The complaint says the Sacklers voted to pay themselves $250 million at a board meeting in June 2008. Another payment in September totaled $199 million.

The company continued to receive complaints about OxyContin similar to those that led to the 2007 guilty plea, according to unredacted documents filed in the case.

While the company settled lawsuits in 2009 totaling $2.7 million brought by family members of those who had been harmed by OxyContin throughout the country, the company amped up its marketing of the drug to physicians by spending $121.6 million on sales reps for the coming year. The Sacklers paid themselves $335 million that year.

The lawsuit claims Sackler family members directed efforts to boost sales. An attorney for the family and other board directors is challenging the authority to make that claim in Massachusetts. A motion on jurisdiction in the case hasn’t been heard. That attorney hasn’t responded to a request for comment on the most recent allegations.

Purdue Pharma, in a statement, said the complaint filed by Healey is “part of a continuing effort to single out Purdue, blame it for the entire opioid crisis, and try the case in the court of public opinion rather than the justice system.”

Purdue went on to charge Healey with attempting to “vilify” Purdue in a complaint “riddled with demonstrably inaccurate allegations.” Purdue said it has more than 65 initiatives aimed at reducing the misuse of prescription opioids. The company says Healey fails to acknowledge that most opioid overdose deaths currently are the result of fentanyl.

Purdue fought the release of many sections of the 274-page complaint. Attorneys for the company said at a hearing on Jan. 25 that they had agreed to release much more information in Massachusetts than has been cleared by a judge overseeing hundreds of cases consolidated in Ohio. Purdue filed both state and federal appeals this week to block release of the compensation figures and other information about Purdue’s plan to expand into drugs to treat opioid addiction.

The attorney general’s complaint says that in a ploy to distance themselves from the emerging statistics and studies that showed OxyContin’s addictive characteristics, the Sacklers approved public marketing plans that labeled people hurt by opioids as “junkies” and “criminals.”

Richard Sackler allegedly wrote that Purdue should “hammer” them in every way possible.

While Purdue Pharma publicly denied its opioids were addictive, internally company officials were acknowledging it and devising a plan to profit off them even more, the complaint states.
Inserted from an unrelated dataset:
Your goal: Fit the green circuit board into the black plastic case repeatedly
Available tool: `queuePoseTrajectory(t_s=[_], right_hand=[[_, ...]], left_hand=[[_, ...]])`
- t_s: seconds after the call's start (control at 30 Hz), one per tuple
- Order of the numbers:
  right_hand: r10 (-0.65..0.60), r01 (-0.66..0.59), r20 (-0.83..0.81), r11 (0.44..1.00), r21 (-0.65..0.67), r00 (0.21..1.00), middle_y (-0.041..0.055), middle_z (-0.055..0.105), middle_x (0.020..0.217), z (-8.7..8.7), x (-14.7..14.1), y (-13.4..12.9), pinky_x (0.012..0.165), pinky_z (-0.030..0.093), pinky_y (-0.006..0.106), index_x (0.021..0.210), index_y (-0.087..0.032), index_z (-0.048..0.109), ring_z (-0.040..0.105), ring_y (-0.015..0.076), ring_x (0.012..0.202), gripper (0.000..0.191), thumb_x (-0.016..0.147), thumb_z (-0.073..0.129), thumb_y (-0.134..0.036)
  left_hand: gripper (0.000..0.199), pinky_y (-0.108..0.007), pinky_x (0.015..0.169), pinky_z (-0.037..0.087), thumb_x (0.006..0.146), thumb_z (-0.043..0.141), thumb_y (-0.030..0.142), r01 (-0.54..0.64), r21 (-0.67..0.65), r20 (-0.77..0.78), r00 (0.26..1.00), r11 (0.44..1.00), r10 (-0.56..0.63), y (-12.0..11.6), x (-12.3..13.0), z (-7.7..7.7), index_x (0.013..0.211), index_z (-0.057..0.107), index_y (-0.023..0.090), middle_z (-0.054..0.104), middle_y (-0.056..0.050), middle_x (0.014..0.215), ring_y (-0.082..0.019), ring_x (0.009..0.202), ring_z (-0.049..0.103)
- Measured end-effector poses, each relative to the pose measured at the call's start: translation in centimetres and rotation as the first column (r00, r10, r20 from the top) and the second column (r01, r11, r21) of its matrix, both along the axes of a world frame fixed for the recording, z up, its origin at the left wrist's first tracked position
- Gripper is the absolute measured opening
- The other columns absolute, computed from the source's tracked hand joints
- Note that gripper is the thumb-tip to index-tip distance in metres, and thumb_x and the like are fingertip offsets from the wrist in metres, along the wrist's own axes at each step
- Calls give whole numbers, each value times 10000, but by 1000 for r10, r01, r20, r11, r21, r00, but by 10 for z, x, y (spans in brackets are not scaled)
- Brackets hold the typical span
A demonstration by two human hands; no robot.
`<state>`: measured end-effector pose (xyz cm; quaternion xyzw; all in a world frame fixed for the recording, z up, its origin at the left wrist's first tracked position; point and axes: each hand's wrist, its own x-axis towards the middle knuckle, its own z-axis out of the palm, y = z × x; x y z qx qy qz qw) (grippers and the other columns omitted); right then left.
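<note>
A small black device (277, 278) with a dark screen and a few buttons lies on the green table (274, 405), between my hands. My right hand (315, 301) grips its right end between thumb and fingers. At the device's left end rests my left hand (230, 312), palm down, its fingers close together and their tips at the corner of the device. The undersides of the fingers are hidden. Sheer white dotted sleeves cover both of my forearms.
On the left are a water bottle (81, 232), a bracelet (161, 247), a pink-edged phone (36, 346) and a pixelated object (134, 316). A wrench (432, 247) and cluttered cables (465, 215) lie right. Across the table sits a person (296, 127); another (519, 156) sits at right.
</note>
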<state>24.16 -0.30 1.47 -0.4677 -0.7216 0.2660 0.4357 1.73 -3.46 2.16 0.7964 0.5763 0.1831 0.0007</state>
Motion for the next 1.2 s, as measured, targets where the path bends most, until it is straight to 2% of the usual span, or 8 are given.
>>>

Kathe Sackler, a board member, pitched Project Tango, a secret plan to grow Purdue beyond providing painkillers by also providing a drug, Suboxone, to treat those addicted.

“Addictive opioids and opioid addiction are ‘naturally linked,’ ” she allegedly wrote in September 2014.

According to the lawsuit, Purdue staff wrote: “It is an attractive market. Large unmet need for vulnerable, underserved and stigmatized patient population suffering from substance abuse, dependence and addiction.”

They predicted that 40-60 percent of the patients buying Suboxone for the first time would relapse and have to take it again, which meant more revenue.

Purdue never went through with it, but Healey contends this and other internal documents show the family’s greed and disregard for the welfare of patients.